* The task
Look through the listing below and write out exactly the lines from the line with "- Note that" to the line with "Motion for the", both included, and no others.

☆ ☆ ☆

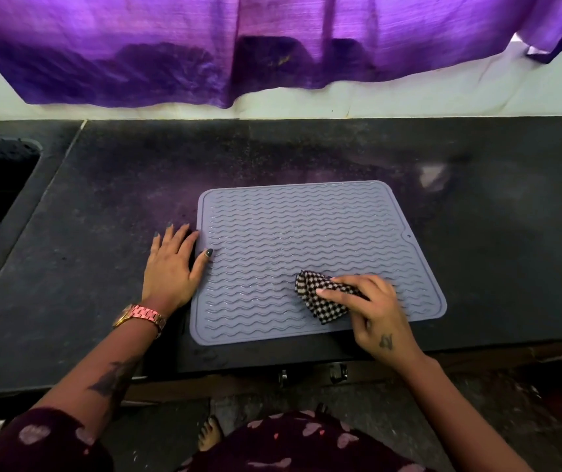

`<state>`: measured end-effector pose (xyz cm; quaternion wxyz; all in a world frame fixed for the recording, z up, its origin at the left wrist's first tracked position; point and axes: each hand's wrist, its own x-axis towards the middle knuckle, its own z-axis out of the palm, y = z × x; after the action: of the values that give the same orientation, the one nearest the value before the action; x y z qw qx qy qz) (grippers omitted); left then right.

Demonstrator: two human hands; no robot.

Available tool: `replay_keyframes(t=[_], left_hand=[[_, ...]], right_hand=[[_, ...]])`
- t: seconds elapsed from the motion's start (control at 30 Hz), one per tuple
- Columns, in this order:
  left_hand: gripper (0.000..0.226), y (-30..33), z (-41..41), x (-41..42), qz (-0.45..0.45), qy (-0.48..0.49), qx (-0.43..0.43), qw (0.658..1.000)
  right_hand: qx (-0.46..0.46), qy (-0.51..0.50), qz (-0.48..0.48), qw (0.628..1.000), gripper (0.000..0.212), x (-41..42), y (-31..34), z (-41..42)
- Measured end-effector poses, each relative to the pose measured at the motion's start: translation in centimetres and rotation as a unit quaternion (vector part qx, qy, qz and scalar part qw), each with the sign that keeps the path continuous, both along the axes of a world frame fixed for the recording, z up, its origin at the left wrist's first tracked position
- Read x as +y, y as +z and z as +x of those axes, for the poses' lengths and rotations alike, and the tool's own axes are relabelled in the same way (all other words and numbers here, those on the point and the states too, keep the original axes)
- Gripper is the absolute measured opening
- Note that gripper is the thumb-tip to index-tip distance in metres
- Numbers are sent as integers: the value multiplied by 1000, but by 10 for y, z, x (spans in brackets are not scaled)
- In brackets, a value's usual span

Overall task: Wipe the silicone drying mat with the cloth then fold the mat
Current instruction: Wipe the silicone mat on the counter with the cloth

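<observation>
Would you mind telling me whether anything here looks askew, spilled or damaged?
Nothing stands out. The mat lies flat on the counter, slightly turned; the left hand steadies its edge and the right hand holds the cloth.

The flat grey-lilac silicone drying mat (307, 240) looks rubbery and matt, its face moulded in raised wavy ribs that catch a faint wet sheen. The small black-and-cream checked cloth (324, 298) is a coarse, nubbly weave, while the dark speckled stone desk (102, 206) is smooth with a dull, dusty gloss. Above hangs a thin purple woven curtain (204, 46), slubbed and slightly shiny, and a pink metal link watch (142, 316) gleams.
</observation>
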<state>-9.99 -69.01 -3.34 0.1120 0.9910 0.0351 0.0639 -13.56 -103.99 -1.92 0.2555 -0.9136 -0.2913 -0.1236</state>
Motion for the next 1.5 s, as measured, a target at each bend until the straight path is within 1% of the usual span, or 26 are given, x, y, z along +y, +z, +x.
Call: replay_keyframes(t=[0.07, 0.13, 0.23, 0.3, 0.37, 0.43, 0.5, 0.6, 0.7, 0.73, 0.87, 0.93, 1.03, 1.07, 1.1, 1.17, 1.23, 1.27, 1.4, 1.5], left_hand=[[79, 1, 1, -1, 11, -9, 1, 1000], [80, 2, 2, -2, 25, -20, -3, 999], [79, 4, 4, -3, 43, -32, 0, 999], [77, 6, 7, -4, 46, -34, -3, 998], [75, 8, 11, -9, 40, -33, -6, 999], [71, 8, 16, -16, 32, -33, -2, 999], [69, 9, 21, -23, 19, -34, 0, 999], [66, 10, 31, -30, 0, -37, 4, 999], [57, 12, 42, -33, -15, -34, 8, 999], [57, 11, 44, -35, -21, -33, 12, 999], [57, 5, 41, -40, -51, -30, 15, 998], [57, 5, 42, -39, -56, -27, 8, 998], [58, 6, 44, -38, -51, -32, 6, 998], [60, 7, 44, -39, -50, -33, 6, 998], [64, 8, 43, -39, -50, -33, 7, 998], [70, 8, 43, -40, -54, -31, 8, 998], [70, 8, 43, -39, -54, -30, 6, 998], [70, 8, 43, -39, -54, -29, 5, 998], [70, 6, 45, -39, -50, -26, 3, 998], [69, 5, 46, -38, -49, -26, 0, 998]], right_hand=[[0, -26, -26, 999, 64, 0, -4, -3], [6, -31, -39, 999, 62, 2, -5, -4], [24, -14, -6, 1000, 60, 0, 0, 6], [15, -25, 16, 999, 60, -2, 2, 14], [2, -63, 4, 998, 61, 0, 3, 19], [1, -93, -39, 995, 61, 6, 0, 19], [13, -90, -65, 994, 63, 7, -2, 21], [24, -58, -45, 997, 61, 1, 9, 36], [1, -65, -5, 998, 59, 1, 17, 57], [6, -75, -6, 997, 59, 4, 16, 62], [47, -108, -64, 991, 68, 19, -3, 69], [51, -92, -53, 993, 67, 16, -5, 74], [48, -66, 7, 997, 51, 9, 6, 90], [37, -67, 14, 997, 50, 8, 8, 97], [30, -74, 9, 997, 56, 10, 9, 102], [48, -90, -32, 994, 70, 18, 8, 110], [70, -100, -76, 990, 75, 26, 3, 112], [75, -102, -81, 989, 76, 27, 0, 113], [106, -71, -26, 991, 71, 18, 6, 132], [72, -90, 15, 993, 66, 21, 9, 149]])
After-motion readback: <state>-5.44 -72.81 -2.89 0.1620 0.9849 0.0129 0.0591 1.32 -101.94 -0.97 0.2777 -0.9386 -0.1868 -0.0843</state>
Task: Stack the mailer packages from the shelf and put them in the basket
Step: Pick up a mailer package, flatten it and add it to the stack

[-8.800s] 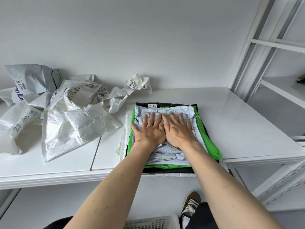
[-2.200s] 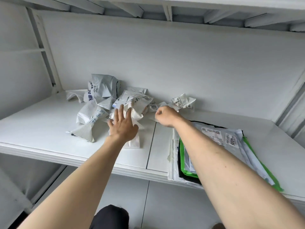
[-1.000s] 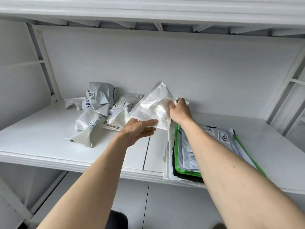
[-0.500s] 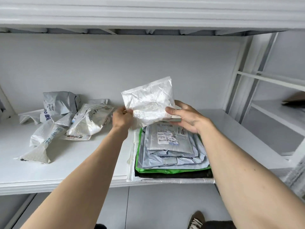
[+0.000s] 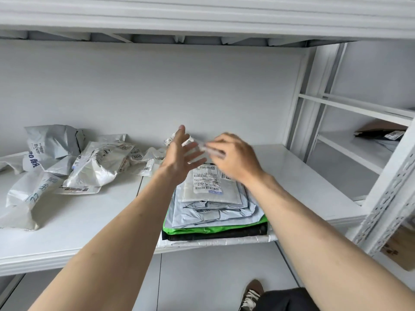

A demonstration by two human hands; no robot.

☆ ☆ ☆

* Reply
- Note that gripper is the thumb-tip to index-tip distance in metres
- Numbers are sent as integers: the value multiplied by 1000, but by 10 for y, z, x (spans in brackets are not scaled)
- In brackets, a value's usual span

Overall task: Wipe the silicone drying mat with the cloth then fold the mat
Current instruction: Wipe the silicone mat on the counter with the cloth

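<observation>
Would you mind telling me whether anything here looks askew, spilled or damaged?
Nothing stands out. The mat lies flat on the counter, slightly turned; the left hand steadies its edge and the right hand holds the cloth.

The flat grey-lilac silicone drying mat (307, 240) looks rubbery and matt, its face moulded in raised wavy ribs that catch a faint wet sheen. The small black-and-cream checked cloth (324, 298) is a coarse, nubbly weave, while the dark speckled stone desk (102, 206) is smooth with a dull, dusty gloss. Above hangs a thin purple woven curtain (204, 46), slubbed and slightly shiny, and a pink metal link watch (142, 316) gleams.
</observation>
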<state>-9.99 -69.01 -3.34 0.1120 0.9910 0.0351 0.0639 -13.56 -103.99 -1.92 0.2555 -0.9136 -0.2913 -0.1236</state>
Motion for the next 1.5 s, as measured, a target at each bend until the straight path is within 1% of the usual span, or 26 are given, x, y, z along +y, +z, +x.

With that, the answer is complete.